Dans un article paru sur Refinery29, l’influenceuse Lex Gillies regrette que l’impact psychologique de sa rosacée soit si souvent minimisé par des formules légères comme "c'est mignon de rougir", "au moins, tu n'auras jamais besoin d'acheter du fard à joues", ou encore, "ce n'est pas vraiment une maladie de peau grave, n'est-ce pas ?". Elle insiste sur la réalité des faits : "dans le pire des cas, ma peau brûle, démange, enfle et palpite. Elle m'empêche de dormir et me distrait dans mon travail. Et ce, avant de considérer les aspects psychologiques : les rencards annulés, le fait d'éviter de prendre la parole à l'université et au travail, les heures passées devant le miroir à pleurer et à se sentir désespérée. Aujourd'hui, je vois un thérapeute pour travailler sur ces années de perte de confiance en moi".
L'importance d’un accompagnement psychologique régulier
Face à la détresse, l’accompagnement psychologique paraît essentiel pour contrer les pensées négatives et la baisse d’estime de soi. D’autant plus quand les patient.es se sentent pris dans un cercle vicieux puisqu’il arrive que certaines maladies de peau empirent sous l’effet du stress, comme l'eczéma atopique dont les poussées peuvent être déclenchées ou aggravées en cas d’anxiété.
Une sorte de serpent qui se mord la queue, qu’étudie notamment la psychodermatologie, discipline spécialiste des liens peau/cerveau. Reste un détail, et non des moindres : les séances chez le psychologue ne sont pas toujours prises en charge par la Sécurité sociale et tout le monde n’a pas la possibilité de pouvoir assumer la situation financièrement.

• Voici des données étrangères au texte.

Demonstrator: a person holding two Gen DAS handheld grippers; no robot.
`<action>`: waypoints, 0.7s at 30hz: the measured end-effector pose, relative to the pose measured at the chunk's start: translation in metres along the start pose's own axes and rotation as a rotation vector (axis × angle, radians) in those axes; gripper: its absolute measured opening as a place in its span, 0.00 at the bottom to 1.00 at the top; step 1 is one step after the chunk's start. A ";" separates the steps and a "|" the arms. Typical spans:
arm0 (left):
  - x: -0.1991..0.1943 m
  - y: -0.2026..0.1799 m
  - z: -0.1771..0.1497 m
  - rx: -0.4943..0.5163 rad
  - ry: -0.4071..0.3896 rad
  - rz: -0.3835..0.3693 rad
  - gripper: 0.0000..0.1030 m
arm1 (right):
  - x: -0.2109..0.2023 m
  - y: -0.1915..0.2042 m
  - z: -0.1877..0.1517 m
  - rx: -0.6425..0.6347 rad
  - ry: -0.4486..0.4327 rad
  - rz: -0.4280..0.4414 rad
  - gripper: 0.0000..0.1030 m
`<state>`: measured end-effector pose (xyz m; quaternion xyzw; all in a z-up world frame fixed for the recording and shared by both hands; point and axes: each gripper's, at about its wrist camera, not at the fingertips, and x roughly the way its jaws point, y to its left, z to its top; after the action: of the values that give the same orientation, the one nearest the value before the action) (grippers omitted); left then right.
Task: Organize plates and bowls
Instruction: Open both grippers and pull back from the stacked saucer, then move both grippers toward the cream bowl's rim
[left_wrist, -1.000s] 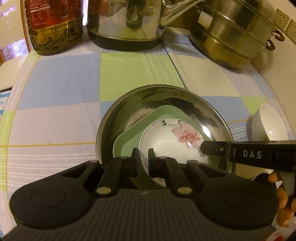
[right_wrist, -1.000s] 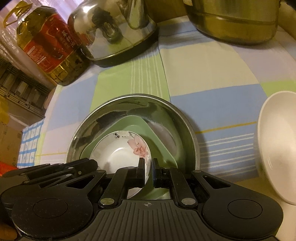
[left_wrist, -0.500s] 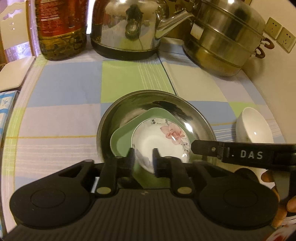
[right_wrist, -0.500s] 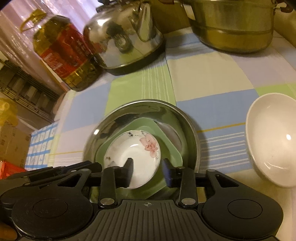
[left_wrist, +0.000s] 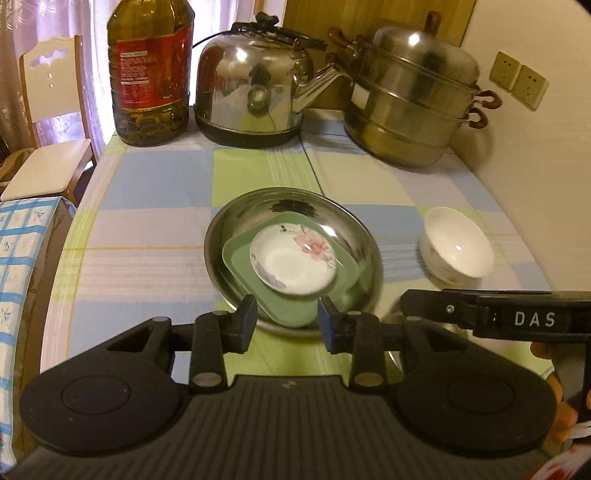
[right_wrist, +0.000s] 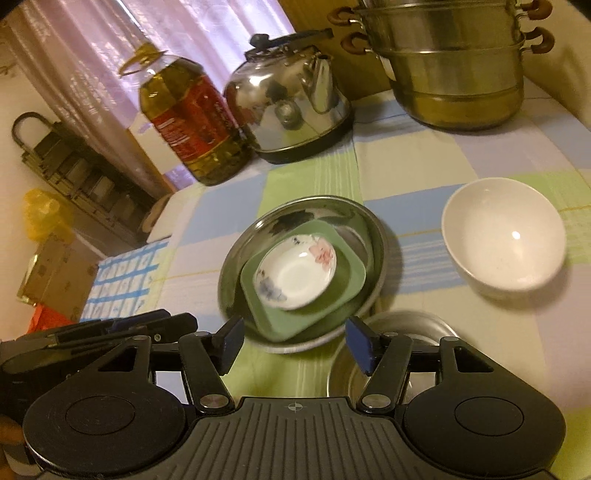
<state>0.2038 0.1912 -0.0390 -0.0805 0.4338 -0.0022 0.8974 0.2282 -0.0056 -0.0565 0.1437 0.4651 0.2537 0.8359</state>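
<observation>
the left gripper (left_wrist: 284, 323) hangs over the near edge of the table, its jaws opening with nothing between them; the stack of dishes shows in the gap but lies beyond the fingertips, untouched. the right gripper (right_wrist: 293, 341) is likewise empty, jaws opening and set wider apart, also short of the stack

in the middle of the checked tablecloth (left_wrist: 147, 229) sits a steel basin (left_wrist: 221, 236). inside it lies a green square plate (left_wrist: 240, 258), turned cornerwise, and on the plate rests a small white saucer with a pink flower (left_wrist: 293, 264) painted on its far right side and a bluish mark on its near left. the three nest one inside the other, the saucer uppermost

to the right of the basin, apart from it, stands a white bowl (right_wrist: 504, 234), upright and empty. nearer than the basin and partly hidden behind the right gripper's right finger lies a second steel dish (right_wrist: 399, 325), just beside the basin's near rim

along the far edge of the table, from left to right: a large oil bottle with a red label (left_wrist: 147, 70), a steel kettle (left_wrist: 251, 85) with its spout pointing right, and a tiered steel steamer pot (left_wrist: 413, 103) with a domed lid. a pale chair (left_wrist: 48, 122) stands off the far left corner, and wall sockets (left_wrist: 517, 79) sit on the wall at far right
</observation>
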 end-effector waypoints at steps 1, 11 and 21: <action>-0.006 -0.004 -0.004 0.000 -0.003 0.003 0.31 | -0.007 0.000 -0.005 -0.006 0.000 0.004 0.59; -0.050 -0.037 -0.047 -0.017 -0.018 0.022 0.33 | -0.061 -0.008 -0.039 -0.047 -0.003 0.038 0.60; -0.077 -0.079 -0.090 -0.053 -0.036 0.038 0.45 | -0.096 -0.031 -0.071 -0.084 0.027 0.051 0.60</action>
<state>0.0904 0.1062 -0.0224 -0.0960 0.4190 0.0278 0.9025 0.1354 -0.0846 -0.0411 0.1168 0.4615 0.2959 0.8282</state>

Dans certains cas plus particuliers, le suivi psy est plus que conseillé, pour ne pas dire indispensable. Comme avec la dermatillomanie (ou acné excoriée), un trouble psychologique de l’ordre du toc qui se caractérise par le triturage et/ou le grattage répété, compulsif et obsessionnel de la peau et des imperfections (points noirs, points blancs, boutons, croûtes, cicatrices…). "Quand la crise est intense, elle peut aboutir sur des plaies ouvertes, que la personne essaie de cacher ensuite avec des crèmes, du maquillage… ce qui recrée souvent des lésions derrière et empêche la bonne cicatrisation. Il est fréquent qu’une personne atteinte de dermatillomanie s’isole, rate des cours, se mette en arrêt de travail, n’aille plus au sport… qu’elle finisse par fuir toute interaction et exposition sociale par honte, détaille la psychologue Alexandra Lecart, experte du sujet.

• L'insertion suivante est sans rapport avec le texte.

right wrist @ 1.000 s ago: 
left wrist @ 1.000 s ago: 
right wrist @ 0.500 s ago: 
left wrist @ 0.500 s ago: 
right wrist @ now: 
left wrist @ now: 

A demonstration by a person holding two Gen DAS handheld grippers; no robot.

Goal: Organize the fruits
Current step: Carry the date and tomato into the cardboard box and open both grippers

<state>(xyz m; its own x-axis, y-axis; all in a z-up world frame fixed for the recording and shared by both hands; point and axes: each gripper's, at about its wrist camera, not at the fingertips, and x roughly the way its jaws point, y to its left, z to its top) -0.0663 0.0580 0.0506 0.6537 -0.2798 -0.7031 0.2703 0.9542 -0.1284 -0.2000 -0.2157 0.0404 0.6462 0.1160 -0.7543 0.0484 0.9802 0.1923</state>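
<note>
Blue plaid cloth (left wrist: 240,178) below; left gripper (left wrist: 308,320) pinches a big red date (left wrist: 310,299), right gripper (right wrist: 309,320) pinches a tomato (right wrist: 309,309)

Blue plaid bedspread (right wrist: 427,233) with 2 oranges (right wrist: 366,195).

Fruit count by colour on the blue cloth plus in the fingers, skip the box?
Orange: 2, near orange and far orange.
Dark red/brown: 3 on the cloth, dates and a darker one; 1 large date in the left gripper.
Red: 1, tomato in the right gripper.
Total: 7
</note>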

Et d’ajouter : "en plus d’avoir honte de son apparence, comme cela peut arriver en cas d’acné ou avec une autre maladie de peau, il y a en plus la sensation de culpabilité, de colère voire de dégoût de soi car la personne se sent responsable de se créer elle-même les lésions. Contrairement à un burn-out, un toc du rangement, un trouble alimentaire... C’est un trouble qui se voit, qui colle clairement à la peau, avec un impact psychologique d’autant plus intense".
Le travail psychologique passe alors par divers biais : sport, alimentation, art thérapeuthique, hypnose, pleine conscience.